* _Activity_
Beginning with the first line of the data below, set down each line exactly through the line that contains "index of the".
BEGIN Data
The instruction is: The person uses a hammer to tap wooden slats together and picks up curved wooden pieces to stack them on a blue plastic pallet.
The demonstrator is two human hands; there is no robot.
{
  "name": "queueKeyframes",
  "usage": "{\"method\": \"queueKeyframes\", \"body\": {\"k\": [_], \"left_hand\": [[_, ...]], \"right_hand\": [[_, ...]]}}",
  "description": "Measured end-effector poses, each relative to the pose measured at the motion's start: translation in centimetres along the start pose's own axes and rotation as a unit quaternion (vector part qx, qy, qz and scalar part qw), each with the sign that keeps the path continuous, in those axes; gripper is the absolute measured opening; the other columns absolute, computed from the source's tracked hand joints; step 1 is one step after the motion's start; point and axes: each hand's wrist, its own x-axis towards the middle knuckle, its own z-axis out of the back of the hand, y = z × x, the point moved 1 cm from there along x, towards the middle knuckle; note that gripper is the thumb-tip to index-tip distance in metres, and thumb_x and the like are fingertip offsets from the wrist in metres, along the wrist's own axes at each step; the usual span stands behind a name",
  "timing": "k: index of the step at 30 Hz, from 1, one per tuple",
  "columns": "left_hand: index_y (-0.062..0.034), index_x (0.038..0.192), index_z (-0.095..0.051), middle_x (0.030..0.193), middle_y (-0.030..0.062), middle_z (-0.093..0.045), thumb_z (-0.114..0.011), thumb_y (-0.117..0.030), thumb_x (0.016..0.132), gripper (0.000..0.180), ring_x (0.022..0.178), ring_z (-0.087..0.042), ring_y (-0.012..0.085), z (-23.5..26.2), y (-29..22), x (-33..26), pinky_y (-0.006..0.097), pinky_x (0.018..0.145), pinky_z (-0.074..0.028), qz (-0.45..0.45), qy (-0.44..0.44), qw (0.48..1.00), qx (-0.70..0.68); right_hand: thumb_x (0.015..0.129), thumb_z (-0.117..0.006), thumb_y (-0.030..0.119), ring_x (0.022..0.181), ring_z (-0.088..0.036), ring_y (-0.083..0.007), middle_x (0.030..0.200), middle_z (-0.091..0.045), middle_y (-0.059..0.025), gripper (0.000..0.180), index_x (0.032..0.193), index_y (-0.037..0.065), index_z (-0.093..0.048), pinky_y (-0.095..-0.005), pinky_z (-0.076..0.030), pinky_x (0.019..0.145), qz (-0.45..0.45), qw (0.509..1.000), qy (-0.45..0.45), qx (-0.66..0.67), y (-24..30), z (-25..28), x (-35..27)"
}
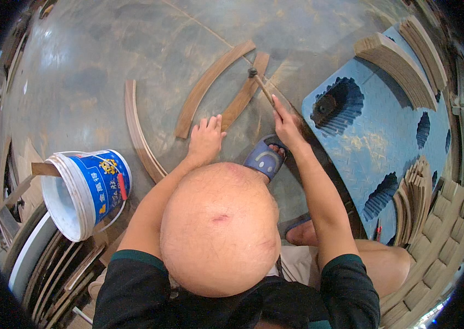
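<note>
My right hand (287,129) is closed round the thin wooden handle of a hammer (264,88) with a small dark head. That head rests over the upper part of a short curved wooden piece (241,101) on the floor. Fingers stretched out, my left hand (206,140) lies by this piece's near end; whether it presses on the wood I cannot tell. Beside it on the left is a longer curved wooden piece (210,88). Further left lies a thin curved strip (139,131), partly hidden behind my left forearm.
A white bucket with a blue label (112,181) lies tilted at left, above stacked curved strips (56,268). On the right, a dark-stained blue board (341,148) carries thick curved wooden pieces (396,68) and a bundle of strips (413,203). My knee and blue slipper (262,159) are near my hands.
</note>
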Motion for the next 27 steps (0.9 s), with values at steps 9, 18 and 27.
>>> {"method": "queueKeyframes", "body": {"k": [9,18,27], "left_hand": [[-0.005,0.165,-0.059,0.131,0.0077,-0.064,-0.075,-0.041,0.107,0.07,0.121,-0.061,0.0314,0.1,0.0,0.1,0.046,0.094,-0.057,0.008,0.014,1.0,-0.01],[-0.0124,0.161,-0.064,0.128,0.0107,-0.071,-0.075,-0.039,0.107,0.061,0.119,-0.07,0.0342,2.7,-0.6,6.0,0.05,0.096,-0.059,0.027,-0.061,0.994,-0.092],[-0.0122,0.152,-0.072,0.133,0.0097,-0.073,-0.08,-0.049,0.1,0.064,0.126,-0.067,0.0334,4.3,0.3,7.0,0.049,0.108,-0.051,0.047,-0.084,0.991,-0.097]], "right_hand": [[0.116,-0.065,0.013,0.104,-0.08,-0.0417,0.116,-0.076,-0.0334,0.055,0.17,0.019,-0.057,-0.0415,-0.06,0.09,-0.051,0.998,-0.015,-0.029,2.1,0.5,0.2],[0.119,-0.059,0.01,0.156,-0.059,-0.0368,0.166,-0.062,-0.0283,0.053,0.171,0.004,-0.052,-0.0401,-0.043,0.129,-0.093,0.992,-0.021,0.077,3.1,1.8,0.2],[0.114,-0.069,0.028,0.143,-0.068,-0.0437,0.147,-0.073,-0.0317,0.055,0.159,-0.003,-0.06,-0.0445,-0.051,0.121,-0.189,0.982,0.023,0.009,3.1,3.3,-1.8]]}}
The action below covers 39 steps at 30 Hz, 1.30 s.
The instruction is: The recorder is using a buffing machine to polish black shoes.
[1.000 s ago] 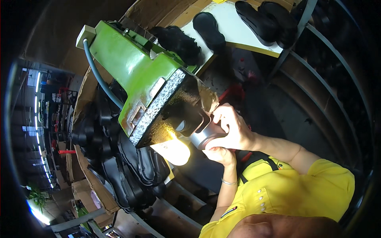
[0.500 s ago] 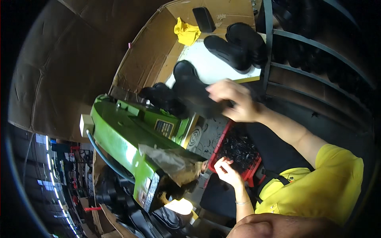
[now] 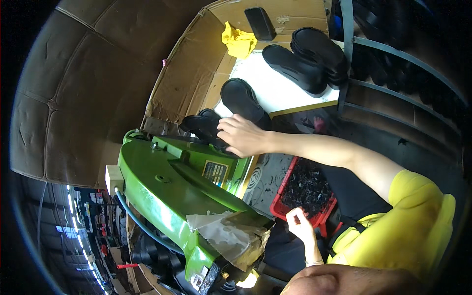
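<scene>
My right hand [image 3: 242, 136] reaches across to a cluster of black shoe soles [image 3: 199, 124] beside the green machine [image 3: 162, 172]. Its fingers bend over the near end of one sole, partly hiding it. Just beyond the hand, another black sole [image 3: 241, 98] lies on a white board [image 3: 255, 73]. My left hand [image 3: 301, 225] is lower down, at the near rim of a red basket [image 3: 278, 209] full of black trimmings. Its fingers are curled in, and what they hold, if anything, is hidden.
More black soles [image 3: 317, 56] lie at the board's far right, near a metal rack [image 3: 348, 54]. A yellow cloth [image 3: 238, 42] and a dark phone-like slab [image 3: 259, 23] sit by the cardboard wall [image 3: 187, 69]. A crumpled plastic-and-paper cover [image 3: 231, 236] hangs on the machine's front.
My right hand has moved left to the soles by the machine, from a blurred spot above the basket. My left hand has shifted slightly down, its fingers more curled. The view has shifted a little.
</scene>
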Motion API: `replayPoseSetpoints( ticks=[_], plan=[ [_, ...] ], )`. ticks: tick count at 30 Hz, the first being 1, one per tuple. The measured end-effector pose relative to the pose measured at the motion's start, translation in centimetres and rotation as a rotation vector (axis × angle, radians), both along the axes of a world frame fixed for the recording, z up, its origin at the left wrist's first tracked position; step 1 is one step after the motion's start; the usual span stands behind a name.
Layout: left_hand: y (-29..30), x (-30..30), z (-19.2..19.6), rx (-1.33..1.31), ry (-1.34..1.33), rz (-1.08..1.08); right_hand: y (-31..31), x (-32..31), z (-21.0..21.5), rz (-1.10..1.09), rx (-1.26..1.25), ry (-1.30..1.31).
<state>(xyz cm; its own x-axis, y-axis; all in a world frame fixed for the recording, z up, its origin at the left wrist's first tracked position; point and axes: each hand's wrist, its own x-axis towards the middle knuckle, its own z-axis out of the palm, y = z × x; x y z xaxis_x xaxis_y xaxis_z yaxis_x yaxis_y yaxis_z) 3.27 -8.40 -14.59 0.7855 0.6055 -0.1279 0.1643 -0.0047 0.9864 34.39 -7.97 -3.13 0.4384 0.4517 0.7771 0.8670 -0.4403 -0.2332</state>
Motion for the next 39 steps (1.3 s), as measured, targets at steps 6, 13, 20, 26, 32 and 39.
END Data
* _Response for this exercise_
The instruction is: The person uses a hammer to tap wooden slats together and picks up curved wooden pieces to stack them on a blue plastic pallet.
The demonstrator is two human hands; there is no robot.
{
  "name": "queueKeyframes",
  "usage": "{\"method\": \"queueKeyframes\", \"body\": {\"k\": [_], \"left_hand\": [[_, ...]], \"right_hand\": [[_, ...]]}}",
  "description": "Measured end-effector poses, each relative to the pose measured at the motion's start: translation in centimetres along the start pose's own axes and rotation as a unit quaternion (vector part qx, qy, qz and scalar part qw), each with the sign that keeps the path continuous, in those axes; gripper is the absolute measured opening; the other columns absolute, computed from the source's tracked hand joints; step 1 is one step after the motion's start; point and axes: each hand's wrist, its own x-axis towards the middle knuckle, its own z-axis out of the back of the hand, y = z × x, the point moved 1 cm from there along x, towards the middle knuckle; note that gripper is the thumb-tip to index-tip distance in metres, and thumb_x and the like are fingertip offsets from the wrist in metres, along the wrist's own axes at each step; the usual span stands behind a name",
  "timing": "k: index of the step at 30 Hz, from 1, one per tuple",

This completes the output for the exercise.